WORK TO BE COMPLETED: Find the word "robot" below. Copy each line that has it.

Data excerpts
• • • • •
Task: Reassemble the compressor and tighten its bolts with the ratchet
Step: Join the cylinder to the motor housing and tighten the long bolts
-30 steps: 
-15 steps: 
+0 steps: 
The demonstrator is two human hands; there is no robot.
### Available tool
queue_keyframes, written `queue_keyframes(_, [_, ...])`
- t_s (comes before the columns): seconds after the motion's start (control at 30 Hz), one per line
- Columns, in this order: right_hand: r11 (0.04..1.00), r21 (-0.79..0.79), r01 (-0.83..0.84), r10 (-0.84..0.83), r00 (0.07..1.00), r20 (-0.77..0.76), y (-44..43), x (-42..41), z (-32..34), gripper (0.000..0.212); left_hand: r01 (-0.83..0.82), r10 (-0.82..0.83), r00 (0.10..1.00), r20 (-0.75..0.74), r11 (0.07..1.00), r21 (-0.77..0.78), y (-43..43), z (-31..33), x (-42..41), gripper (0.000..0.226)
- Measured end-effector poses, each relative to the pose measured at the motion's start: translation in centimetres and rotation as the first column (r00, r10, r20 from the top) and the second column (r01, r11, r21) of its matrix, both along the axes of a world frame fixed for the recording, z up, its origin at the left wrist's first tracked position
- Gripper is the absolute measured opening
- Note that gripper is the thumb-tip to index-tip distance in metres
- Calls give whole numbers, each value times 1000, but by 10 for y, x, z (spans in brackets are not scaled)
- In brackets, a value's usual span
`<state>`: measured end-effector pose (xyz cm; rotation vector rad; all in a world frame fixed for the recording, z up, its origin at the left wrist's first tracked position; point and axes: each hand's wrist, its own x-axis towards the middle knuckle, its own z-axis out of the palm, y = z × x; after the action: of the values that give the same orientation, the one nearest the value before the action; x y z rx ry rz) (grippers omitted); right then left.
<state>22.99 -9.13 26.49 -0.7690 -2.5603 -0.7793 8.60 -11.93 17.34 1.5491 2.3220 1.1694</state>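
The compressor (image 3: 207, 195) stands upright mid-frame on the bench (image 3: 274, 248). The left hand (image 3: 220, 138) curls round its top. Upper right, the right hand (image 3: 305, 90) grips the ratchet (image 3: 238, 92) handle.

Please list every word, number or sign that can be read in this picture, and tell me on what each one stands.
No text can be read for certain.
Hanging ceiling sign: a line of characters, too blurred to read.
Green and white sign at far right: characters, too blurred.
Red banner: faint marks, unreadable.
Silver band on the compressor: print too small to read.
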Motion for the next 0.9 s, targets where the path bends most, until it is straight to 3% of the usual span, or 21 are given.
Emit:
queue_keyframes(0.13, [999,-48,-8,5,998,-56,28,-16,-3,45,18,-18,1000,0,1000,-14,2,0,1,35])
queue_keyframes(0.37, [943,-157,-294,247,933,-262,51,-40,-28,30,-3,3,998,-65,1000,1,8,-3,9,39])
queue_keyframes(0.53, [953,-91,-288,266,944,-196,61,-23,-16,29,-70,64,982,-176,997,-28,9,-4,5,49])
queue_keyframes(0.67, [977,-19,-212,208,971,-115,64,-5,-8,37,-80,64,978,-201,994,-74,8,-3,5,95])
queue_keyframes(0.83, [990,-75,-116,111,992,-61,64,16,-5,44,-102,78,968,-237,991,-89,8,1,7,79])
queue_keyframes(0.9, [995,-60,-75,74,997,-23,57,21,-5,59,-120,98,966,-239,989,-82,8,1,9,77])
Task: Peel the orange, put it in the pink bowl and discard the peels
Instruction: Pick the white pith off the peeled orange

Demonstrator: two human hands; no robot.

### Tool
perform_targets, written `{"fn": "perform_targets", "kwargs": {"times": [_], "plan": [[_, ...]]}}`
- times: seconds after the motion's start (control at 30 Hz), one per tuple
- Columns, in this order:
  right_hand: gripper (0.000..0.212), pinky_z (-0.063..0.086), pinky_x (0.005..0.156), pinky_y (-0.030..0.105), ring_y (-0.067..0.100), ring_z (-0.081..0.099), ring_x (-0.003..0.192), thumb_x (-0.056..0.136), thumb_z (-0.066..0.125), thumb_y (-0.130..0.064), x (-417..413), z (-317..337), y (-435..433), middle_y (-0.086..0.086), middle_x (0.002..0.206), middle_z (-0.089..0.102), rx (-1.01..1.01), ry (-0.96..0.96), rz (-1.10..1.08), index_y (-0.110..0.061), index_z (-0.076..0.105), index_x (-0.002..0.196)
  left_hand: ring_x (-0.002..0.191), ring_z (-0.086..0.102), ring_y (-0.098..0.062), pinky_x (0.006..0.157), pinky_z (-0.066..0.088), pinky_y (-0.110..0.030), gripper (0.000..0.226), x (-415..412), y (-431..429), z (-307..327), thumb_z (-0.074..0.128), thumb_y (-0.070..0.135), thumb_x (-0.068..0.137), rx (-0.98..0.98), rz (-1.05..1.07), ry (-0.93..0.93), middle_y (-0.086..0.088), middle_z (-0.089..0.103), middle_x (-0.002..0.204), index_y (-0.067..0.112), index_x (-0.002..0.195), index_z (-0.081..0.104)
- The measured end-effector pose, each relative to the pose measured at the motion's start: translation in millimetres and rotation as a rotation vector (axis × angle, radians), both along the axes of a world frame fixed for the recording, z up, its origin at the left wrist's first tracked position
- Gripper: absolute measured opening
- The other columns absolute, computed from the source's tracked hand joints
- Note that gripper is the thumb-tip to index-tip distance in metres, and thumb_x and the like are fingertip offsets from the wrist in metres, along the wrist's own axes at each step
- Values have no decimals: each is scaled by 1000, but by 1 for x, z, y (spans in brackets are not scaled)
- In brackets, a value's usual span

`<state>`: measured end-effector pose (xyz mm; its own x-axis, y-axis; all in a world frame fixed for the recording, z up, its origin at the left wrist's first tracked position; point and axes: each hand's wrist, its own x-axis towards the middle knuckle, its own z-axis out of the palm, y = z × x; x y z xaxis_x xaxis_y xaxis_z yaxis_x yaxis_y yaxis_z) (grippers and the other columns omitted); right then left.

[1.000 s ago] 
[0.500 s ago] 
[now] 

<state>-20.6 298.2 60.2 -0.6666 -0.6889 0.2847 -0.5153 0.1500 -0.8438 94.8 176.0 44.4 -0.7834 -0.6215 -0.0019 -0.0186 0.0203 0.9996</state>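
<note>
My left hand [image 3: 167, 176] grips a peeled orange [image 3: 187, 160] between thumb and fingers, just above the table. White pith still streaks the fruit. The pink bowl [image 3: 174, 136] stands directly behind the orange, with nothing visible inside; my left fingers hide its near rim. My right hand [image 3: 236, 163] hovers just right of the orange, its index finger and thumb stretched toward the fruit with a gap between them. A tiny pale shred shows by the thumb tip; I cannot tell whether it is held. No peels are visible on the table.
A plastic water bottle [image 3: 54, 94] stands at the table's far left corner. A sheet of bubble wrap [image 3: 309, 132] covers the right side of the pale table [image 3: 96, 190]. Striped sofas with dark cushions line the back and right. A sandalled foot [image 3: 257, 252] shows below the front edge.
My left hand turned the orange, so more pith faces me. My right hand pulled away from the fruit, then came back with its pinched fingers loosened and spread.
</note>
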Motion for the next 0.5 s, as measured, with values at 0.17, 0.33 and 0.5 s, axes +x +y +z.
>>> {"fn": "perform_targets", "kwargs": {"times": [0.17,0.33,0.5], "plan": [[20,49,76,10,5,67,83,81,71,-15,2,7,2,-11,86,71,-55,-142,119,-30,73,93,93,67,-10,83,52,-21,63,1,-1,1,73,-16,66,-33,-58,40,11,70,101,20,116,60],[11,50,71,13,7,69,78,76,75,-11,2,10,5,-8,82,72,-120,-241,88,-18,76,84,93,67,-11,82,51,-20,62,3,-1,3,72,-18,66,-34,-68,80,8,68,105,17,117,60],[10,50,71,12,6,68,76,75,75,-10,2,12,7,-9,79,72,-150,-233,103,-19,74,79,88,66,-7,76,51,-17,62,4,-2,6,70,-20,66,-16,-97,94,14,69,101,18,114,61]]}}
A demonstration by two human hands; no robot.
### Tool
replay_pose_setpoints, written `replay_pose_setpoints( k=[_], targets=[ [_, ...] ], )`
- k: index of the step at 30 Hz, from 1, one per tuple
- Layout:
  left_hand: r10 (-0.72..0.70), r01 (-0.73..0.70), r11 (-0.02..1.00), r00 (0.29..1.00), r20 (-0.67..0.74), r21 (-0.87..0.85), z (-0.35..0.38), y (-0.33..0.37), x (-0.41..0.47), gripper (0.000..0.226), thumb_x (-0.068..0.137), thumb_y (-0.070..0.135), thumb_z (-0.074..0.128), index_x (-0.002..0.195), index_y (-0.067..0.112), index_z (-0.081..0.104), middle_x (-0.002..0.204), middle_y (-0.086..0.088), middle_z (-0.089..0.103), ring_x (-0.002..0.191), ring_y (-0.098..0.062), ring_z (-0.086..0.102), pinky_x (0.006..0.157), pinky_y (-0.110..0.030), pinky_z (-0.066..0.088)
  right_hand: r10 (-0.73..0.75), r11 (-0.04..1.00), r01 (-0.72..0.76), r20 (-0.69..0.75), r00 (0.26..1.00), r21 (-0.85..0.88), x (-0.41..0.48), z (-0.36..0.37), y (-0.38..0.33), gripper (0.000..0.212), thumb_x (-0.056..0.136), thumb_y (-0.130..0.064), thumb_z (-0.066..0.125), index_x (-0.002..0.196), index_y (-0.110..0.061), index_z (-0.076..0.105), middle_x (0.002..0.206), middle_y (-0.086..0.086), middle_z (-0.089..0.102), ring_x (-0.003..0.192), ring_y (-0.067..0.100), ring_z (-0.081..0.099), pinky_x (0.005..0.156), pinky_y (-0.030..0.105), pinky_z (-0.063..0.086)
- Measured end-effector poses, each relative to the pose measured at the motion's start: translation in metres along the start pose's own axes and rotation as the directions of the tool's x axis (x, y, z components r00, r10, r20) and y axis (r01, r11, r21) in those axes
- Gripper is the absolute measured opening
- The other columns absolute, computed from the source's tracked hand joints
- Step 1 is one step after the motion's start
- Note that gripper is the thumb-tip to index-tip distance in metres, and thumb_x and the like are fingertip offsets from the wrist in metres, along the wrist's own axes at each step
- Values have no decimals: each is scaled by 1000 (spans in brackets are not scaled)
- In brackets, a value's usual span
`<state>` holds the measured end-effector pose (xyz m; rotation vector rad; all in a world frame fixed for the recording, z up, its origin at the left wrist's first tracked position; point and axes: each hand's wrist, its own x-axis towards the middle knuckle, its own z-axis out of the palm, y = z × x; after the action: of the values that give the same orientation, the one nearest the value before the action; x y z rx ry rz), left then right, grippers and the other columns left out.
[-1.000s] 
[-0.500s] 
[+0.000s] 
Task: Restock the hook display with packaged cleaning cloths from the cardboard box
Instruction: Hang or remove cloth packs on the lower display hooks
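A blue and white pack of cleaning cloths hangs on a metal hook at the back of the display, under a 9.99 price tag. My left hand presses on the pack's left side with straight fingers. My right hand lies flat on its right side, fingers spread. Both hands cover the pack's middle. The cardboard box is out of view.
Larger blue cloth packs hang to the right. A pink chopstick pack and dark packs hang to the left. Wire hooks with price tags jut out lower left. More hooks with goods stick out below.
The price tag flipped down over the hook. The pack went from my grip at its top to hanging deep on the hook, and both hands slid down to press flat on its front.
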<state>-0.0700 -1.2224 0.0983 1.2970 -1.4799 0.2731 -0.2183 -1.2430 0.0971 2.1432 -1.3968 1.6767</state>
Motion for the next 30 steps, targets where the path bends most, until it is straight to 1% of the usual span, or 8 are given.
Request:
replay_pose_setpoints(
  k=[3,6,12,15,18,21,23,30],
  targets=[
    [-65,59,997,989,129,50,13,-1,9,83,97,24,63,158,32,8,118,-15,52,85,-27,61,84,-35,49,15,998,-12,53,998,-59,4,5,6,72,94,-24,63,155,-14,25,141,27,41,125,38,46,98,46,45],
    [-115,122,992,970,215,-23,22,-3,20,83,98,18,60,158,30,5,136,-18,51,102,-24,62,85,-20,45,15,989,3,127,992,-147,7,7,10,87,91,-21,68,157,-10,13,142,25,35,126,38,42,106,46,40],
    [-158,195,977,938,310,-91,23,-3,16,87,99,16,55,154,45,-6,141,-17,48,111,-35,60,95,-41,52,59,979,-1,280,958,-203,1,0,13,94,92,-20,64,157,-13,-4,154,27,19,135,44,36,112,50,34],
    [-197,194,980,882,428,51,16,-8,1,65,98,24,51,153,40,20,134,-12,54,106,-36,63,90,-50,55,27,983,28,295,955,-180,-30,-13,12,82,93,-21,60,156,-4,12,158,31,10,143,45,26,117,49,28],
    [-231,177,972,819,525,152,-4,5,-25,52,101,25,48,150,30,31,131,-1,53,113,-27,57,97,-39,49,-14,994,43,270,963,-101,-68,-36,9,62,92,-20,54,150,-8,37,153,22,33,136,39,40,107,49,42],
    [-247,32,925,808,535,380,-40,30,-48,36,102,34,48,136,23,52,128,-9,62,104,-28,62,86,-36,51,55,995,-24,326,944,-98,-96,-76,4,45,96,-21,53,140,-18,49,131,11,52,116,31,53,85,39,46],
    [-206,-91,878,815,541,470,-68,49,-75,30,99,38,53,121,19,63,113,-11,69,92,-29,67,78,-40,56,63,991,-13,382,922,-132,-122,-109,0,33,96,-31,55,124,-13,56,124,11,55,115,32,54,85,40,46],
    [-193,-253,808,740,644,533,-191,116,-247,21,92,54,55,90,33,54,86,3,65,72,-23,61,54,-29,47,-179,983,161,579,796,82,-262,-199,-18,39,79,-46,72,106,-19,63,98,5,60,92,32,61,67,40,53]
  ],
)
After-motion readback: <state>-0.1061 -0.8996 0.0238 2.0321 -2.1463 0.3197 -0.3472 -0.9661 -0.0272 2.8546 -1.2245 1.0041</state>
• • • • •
ANSWER TO THIS EXERCISE:
The demonstrator is two human hands; there is no robot.
Demonstrator: two human hands; no robot.
A demonstration by two human hands; no robot.

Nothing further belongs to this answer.